Production hurdles deepened impact: Inside battled censorship, Raw distributor faints necessitated warnings. Legacy endures in streaming gore waves.
Extremity’s Enduring Echoes
Comparing culminates in shared extremity: psychological horror via physical extremes, female leads reclaiming agency through monstrosity. Inside triumphs in immediate terror, Raw in lingering metamorphosis, together redefining French horror’s global bite. Their influence permeates A24’s elevated terrors, proving body as ultimate canvas for soul’s scream.
Director in the Spotlight
Julia Ducournau, born 1983 in Meudon, France, to a gynaecologist mother and cinematographer father, channelled familial medical precision into horror’s veins. Studying literature at the University of Paris X before screenwriting at La Fémis, she debuted with short Junior (2011), a tale of sibling body-swapping that previewed Raw‘s obsessions. Her feature breakthrough, Raw (2016), earned César nominations and international festivals, blending body horror with feminist fury.
Ducournau’s sophomore Titane (2021) won Palme d’Or at Cannes, its pregnant serial killer fusing car fetishism and gender fluidity, starring Agathe Rousselle and Vincent Lindon. Influences span Cronenberg, Bigelow, and Pasolini, her films probing identity’s fleshy flux. Upcoming projects include Alpha, promising further genre subversion. Career hallmarks: visceral effects, queer narratives, Palme glory; she champions female-led horror, directing episodes of The White Lotus while eyeing Hollywood without compromise.

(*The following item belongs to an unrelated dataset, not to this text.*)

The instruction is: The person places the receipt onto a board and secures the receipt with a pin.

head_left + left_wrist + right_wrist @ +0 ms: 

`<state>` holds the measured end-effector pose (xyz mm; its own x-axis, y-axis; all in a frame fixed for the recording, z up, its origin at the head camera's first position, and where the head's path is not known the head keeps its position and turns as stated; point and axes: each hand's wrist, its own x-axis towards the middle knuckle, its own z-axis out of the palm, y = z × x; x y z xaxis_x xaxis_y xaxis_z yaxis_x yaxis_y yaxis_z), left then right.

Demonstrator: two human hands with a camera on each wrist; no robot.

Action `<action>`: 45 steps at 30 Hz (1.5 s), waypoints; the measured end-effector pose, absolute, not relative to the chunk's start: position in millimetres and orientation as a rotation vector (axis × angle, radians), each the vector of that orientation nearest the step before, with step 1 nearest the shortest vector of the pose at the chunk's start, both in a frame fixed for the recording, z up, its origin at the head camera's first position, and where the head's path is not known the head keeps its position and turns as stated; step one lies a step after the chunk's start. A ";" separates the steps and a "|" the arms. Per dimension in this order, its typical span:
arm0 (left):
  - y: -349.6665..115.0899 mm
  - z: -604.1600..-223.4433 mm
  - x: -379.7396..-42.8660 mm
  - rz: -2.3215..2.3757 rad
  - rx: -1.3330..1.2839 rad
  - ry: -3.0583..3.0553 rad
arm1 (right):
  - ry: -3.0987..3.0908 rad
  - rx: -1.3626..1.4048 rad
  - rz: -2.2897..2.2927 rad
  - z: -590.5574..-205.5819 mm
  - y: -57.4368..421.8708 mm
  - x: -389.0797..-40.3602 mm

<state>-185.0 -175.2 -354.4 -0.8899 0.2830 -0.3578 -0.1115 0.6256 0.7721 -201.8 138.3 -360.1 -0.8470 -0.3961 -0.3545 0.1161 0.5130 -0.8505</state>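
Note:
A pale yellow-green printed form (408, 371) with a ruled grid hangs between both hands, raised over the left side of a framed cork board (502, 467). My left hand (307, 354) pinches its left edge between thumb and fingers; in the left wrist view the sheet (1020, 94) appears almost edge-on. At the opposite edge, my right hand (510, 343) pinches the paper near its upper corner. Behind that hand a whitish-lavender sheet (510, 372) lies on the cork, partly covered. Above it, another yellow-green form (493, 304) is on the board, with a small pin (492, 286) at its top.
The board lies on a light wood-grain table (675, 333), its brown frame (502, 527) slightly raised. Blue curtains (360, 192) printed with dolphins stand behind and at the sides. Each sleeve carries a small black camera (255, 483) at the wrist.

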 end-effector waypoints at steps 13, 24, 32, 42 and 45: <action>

Filmography highlights: Junior (2011, short)—boy grows breasts; Raw (2016)—cannibal awakening; Titane (2021)—metalhead’s metallic mutations. Her oeuvre dissects adolescence’s horrors, earning her horror’s new auteur crown.
Actor in the Spotlight
Garance Marillier, born 1993 in Evreux, France, ignited screens with Raw‘s Justine, her raw physicality capturing transformation’s terror. Training at the École Supérieure d’Art Dramatique de Paris post-lycee, she debuted in short films before Ducournau’s discovery. Raw launched her, earning Magritte Award nomination for Most Promising Actress, her finger-chomping scenes blending vulnerability and voracity.
Post-Raw, Marillier starred in Climax (2018) as a dancer in Gaspar Noé’s drugged frenzy, A Tale of Two Sisters (2019) remake, and Deeper (2023) thriller. Theatre roots shine in Les Faiseurs d’Histoires, voice work in The Summit of the Gods (2021). No major awards yet, but festival buzz mounts; influences include Tilda Swinton’s androgyny. Future: lead in Hyperion.
Filmography: Raw (2016)—vegetarian to cannibal; Climax (2018)—ecstatic dancer; School’s Out (2018)—teacher suspect; De son vivant (2021)—grieving daughter; Shadow (2024)—fantasy quest. Marillier’s intensity cements her as horror’s fresh face.